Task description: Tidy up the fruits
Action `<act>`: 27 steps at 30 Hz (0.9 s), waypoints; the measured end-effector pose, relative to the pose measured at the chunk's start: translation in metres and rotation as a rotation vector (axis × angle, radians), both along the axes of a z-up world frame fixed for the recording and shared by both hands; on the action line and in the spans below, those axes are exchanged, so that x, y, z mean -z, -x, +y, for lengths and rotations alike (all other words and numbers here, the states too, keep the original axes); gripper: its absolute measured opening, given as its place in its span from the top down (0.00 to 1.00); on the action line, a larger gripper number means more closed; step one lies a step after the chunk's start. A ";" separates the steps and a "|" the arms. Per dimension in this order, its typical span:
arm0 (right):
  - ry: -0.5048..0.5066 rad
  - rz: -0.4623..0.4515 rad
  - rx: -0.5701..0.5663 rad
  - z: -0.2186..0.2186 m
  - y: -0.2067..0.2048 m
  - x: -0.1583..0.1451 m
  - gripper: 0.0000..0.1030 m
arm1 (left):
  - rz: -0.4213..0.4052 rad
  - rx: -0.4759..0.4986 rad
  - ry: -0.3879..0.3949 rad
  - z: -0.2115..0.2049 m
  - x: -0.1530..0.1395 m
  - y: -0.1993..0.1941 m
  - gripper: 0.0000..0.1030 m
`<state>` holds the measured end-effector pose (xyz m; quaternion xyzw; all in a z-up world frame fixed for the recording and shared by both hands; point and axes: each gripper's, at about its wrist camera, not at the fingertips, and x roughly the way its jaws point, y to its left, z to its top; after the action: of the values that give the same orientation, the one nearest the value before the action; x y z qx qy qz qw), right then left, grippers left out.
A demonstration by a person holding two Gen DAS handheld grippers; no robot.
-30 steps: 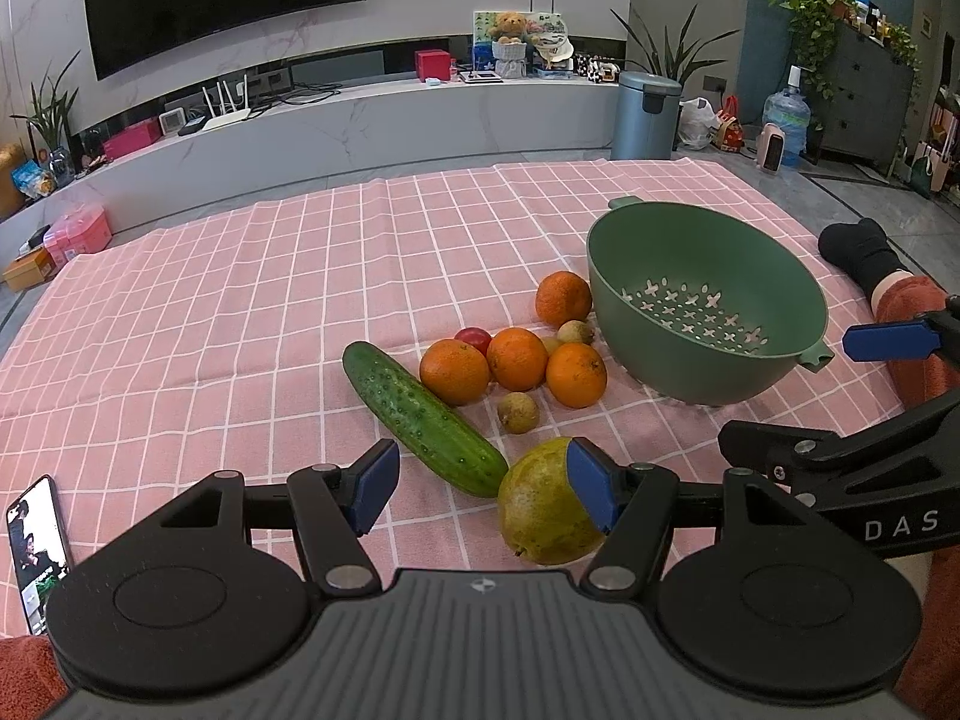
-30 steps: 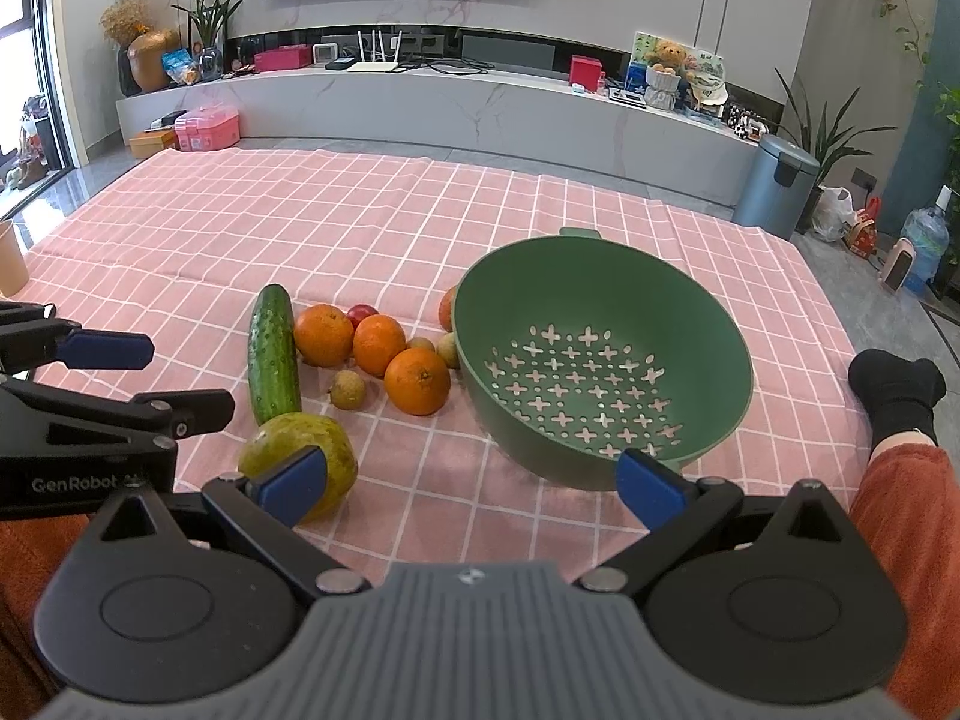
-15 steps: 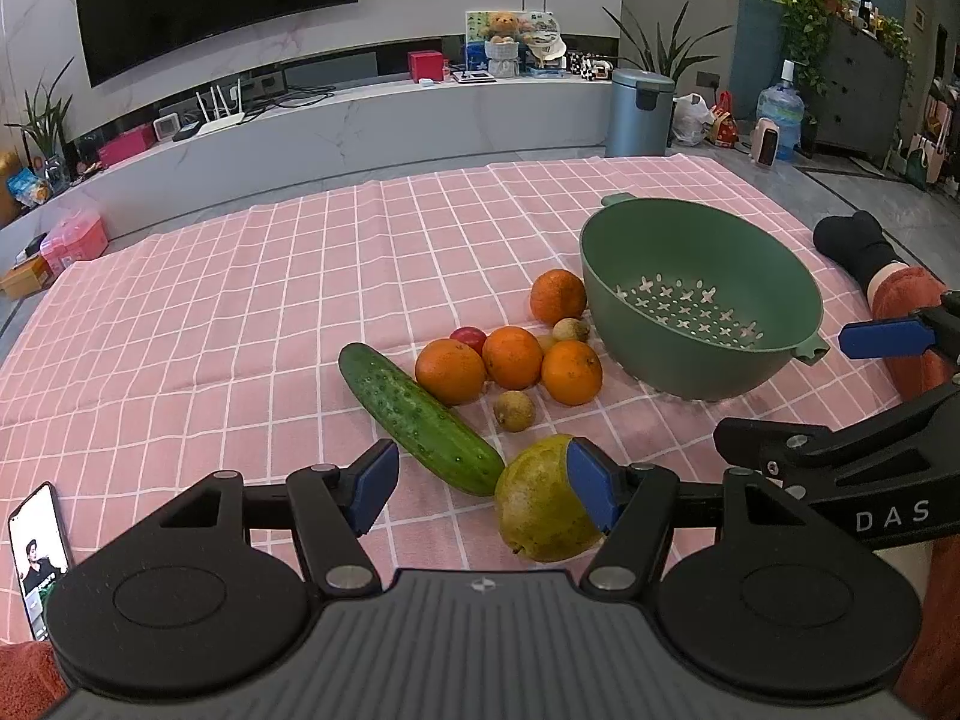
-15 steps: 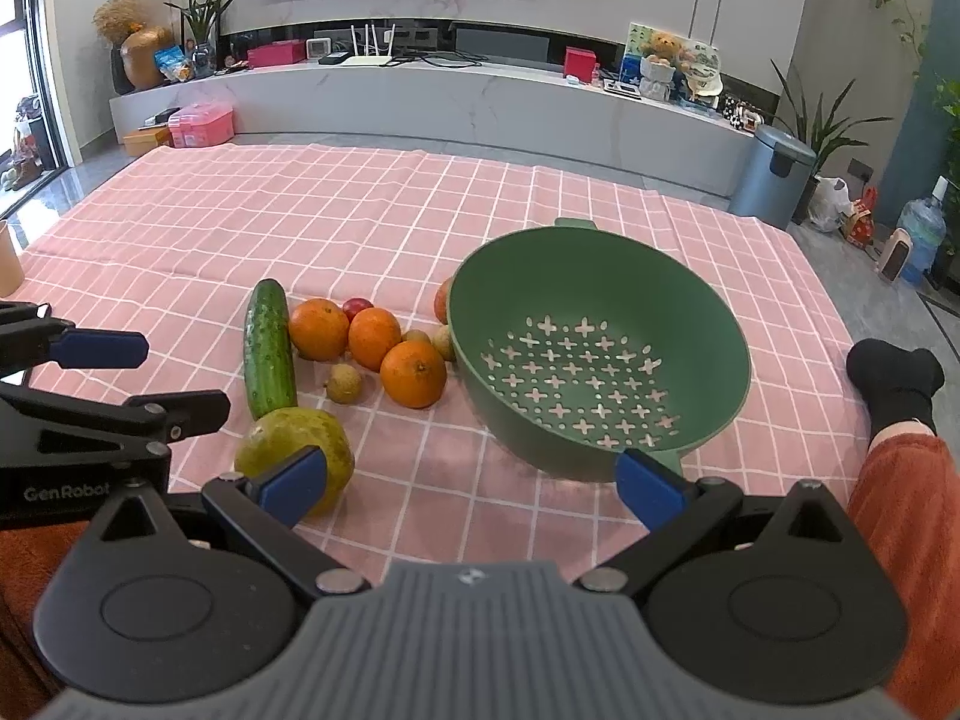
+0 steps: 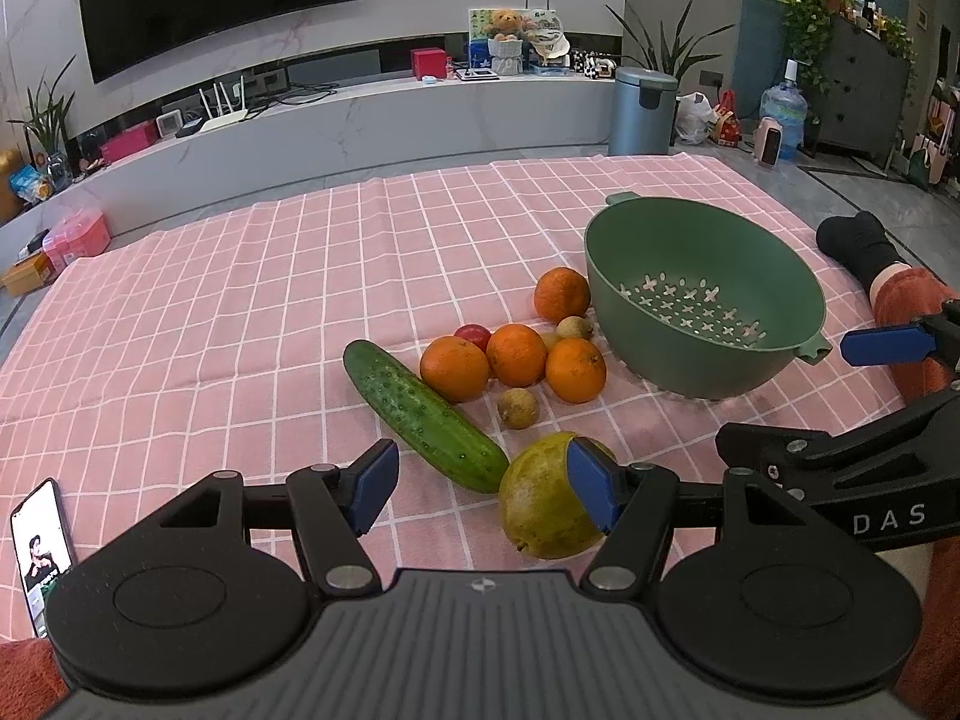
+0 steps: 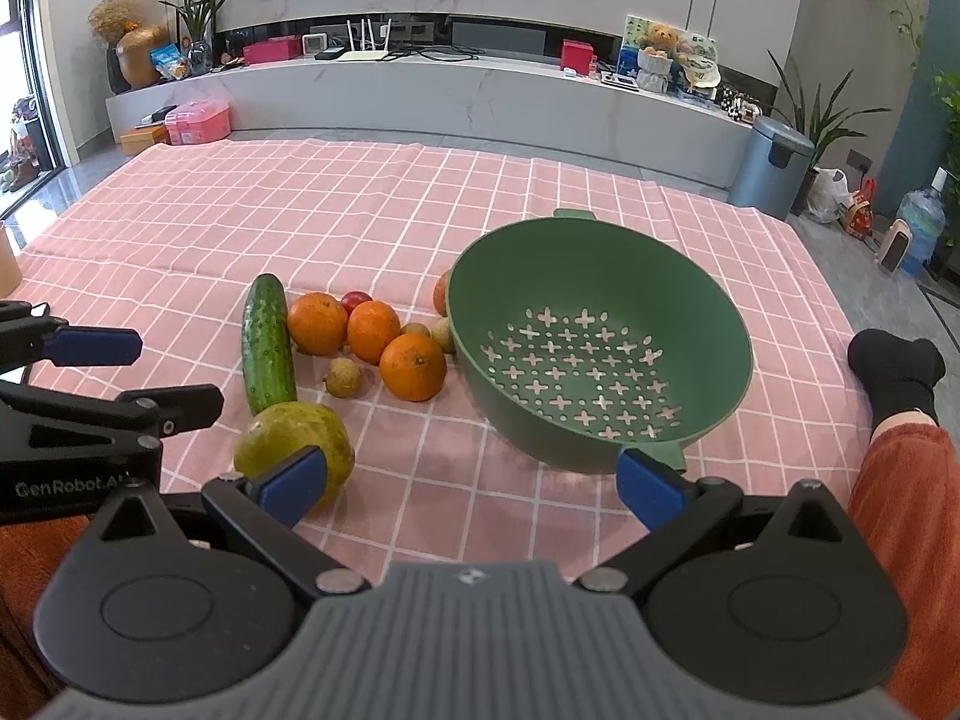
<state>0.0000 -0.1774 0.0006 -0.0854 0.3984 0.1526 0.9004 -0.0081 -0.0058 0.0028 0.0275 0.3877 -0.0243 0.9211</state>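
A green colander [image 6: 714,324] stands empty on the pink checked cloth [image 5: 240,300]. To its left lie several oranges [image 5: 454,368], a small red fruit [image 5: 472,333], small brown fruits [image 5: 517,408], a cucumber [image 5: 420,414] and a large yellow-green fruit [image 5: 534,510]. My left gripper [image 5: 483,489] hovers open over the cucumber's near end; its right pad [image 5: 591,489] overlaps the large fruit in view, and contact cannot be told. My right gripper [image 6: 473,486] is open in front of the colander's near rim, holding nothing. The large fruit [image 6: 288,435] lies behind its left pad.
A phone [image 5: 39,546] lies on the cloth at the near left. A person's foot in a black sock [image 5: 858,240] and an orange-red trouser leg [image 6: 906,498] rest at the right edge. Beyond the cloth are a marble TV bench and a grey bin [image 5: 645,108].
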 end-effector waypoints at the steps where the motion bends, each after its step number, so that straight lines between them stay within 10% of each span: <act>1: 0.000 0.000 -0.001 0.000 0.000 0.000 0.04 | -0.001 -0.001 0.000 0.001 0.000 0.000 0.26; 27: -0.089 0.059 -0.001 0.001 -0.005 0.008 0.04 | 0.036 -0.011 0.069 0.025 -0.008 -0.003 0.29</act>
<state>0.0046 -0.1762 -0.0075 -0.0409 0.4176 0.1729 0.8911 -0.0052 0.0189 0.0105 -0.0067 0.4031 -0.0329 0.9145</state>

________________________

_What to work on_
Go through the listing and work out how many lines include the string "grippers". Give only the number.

_Completed task_
2